* **Work instructions**: Before printing the listing, strip out its pictures and keep everything else exact.
Recorded information START
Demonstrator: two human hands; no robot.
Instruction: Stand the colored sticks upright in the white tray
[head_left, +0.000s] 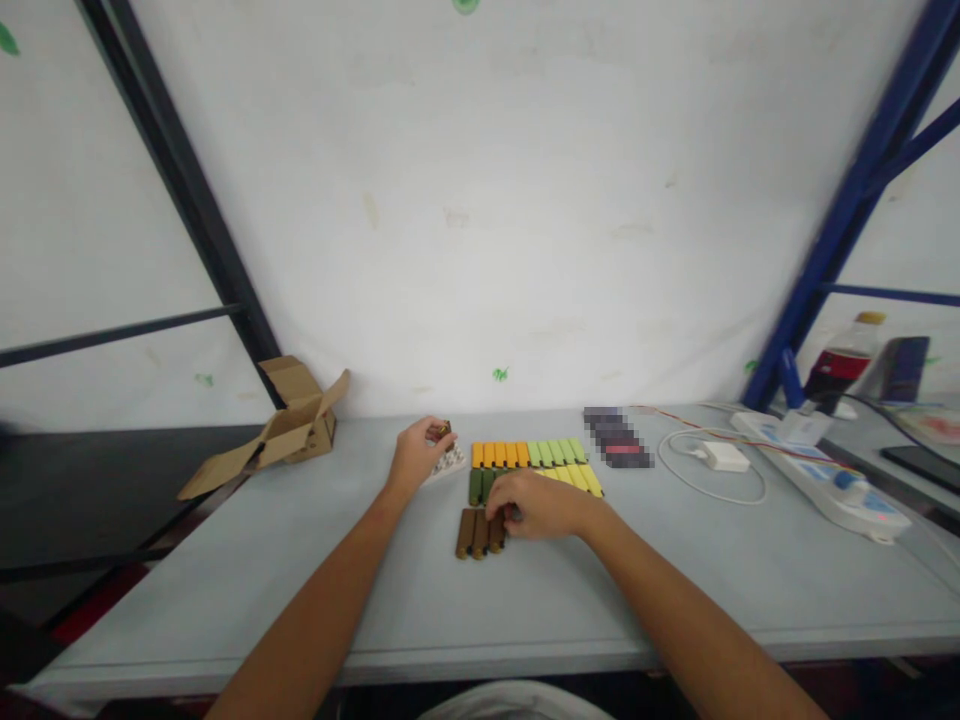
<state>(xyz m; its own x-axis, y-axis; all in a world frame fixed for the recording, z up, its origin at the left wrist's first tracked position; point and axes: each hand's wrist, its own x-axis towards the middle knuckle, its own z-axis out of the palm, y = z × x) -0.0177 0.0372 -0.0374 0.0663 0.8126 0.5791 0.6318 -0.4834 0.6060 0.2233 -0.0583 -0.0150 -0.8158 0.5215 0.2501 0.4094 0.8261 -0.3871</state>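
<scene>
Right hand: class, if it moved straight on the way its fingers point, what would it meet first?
The right hand would probably meet the row of brown pieces first, at the end nearest it; whether it already touches them or hovers just above is unclear in this view.

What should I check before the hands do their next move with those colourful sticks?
1. Left hand holding a brown piece: ok.
2. Right hand gripping a stick in the brown row: cannot tell, though its fingers are there.
3. White holder fully in view: not ok, the left hand covers part.
4. Orange sticks side by side: ok.
5. All dark green sticks visible: cannot tell, the right hand blocks the view.
</scene>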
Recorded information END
* **Exercise response**:
Demonstrator: two human hands; no robot.
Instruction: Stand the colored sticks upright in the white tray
[head_left, +0.000s] 
<state>(xyz m; its own x-axis, y-axis; all in a world frame fixed for the recording, z up, its origin at the left wrist's first tracked position; point and axes: each hand's wrist, its own x-axis towards the middle knuckle, its own z-axis out of the palm, y = z × x) -0.0177 0.0372 -0.0374 0.0663 0.8126 0.5791 0.6318 -0.4834 0.6060 0.2233 -0.0583 -0.0150 -0.8158 0.5215 0.2501 0.4094 0.8261 -0.3871</state>
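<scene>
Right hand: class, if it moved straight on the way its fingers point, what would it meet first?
The right hand would probably meet the row of brown pieces first, at the end nearest it; whether it already touches them or hovers just above is unclear in this view.

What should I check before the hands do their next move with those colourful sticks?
1. Left hand holding a brown piece: ok.
2. Right hand gripping a stick in the brown row: cannot tell, though its fingers are there.
3. White holder fully in view: not ok, the left hand covers part.
4. Orange sticks side by side: ok.
5. All dark green sticks visible: cannot tell, the right hand blocks the view.
</scene>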

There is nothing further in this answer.